Thursday, October 11, 2012

All Quiet on the Macroeconomic Front

It's a good time of year to read John Locke. One can't help but think that political discourse would go better if we could
set down any Measures of the Certainty of our Knowledge, or the Grounds of those Perswasions, which are to be found amongst Men, so various, different, and wholly contradictory; and yet asserted some where or other with such Assurance, and Confidence, that he that shall take a view of the Opinions of Mankind, observe their Opposition, and at the same time, consider the Fondness, and Devotion wherewith they are embrac'd; the Resolution, and Eagerness, wherewith they are maintain'd, may perhaps have Reason to suspect, That either there is no such thing as Truth at all; or that Mankind hath no sufficient Means to attain a certain Knowledge of it.1
One might infer two dangerous consequences of excessive assurance on controversial matters:

  1. that erring partisans, happening to have the upper hand, might act too precipitously on their errors.
  2. that witnesses of the contention might conclude that no well-measured action is possible, and adopt an even more reckless quietism.
Locke is more concerned about the latter danger.
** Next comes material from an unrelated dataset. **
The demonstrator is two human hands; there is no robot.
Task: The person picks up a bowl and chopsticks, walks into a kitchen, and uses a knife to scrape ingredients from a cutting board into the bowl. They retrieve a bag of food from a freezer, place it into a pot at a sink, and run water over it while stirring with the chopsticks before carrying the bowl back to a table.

I am, too.

But I am not so optimistic as he that the matters about which we are told we ought to weigh and to decide can be measured at all, even if we do not "intemperately require Demonstration, and demand Certainty, where Probability only is to be had, and which is sufficient to govern all our concernments" (46).F

Show me the measure according to which we can accurately (even probabilistically) prognosticate and manipulate macroeconomic affairs, and I will begin considering the economy a legitimate issue on which elections should be decided.

1Locke, John. Essay Concerning Human Understanding. Edited by Peter H. Nidditch. Oxford: Oxford University Press, 1985. 44.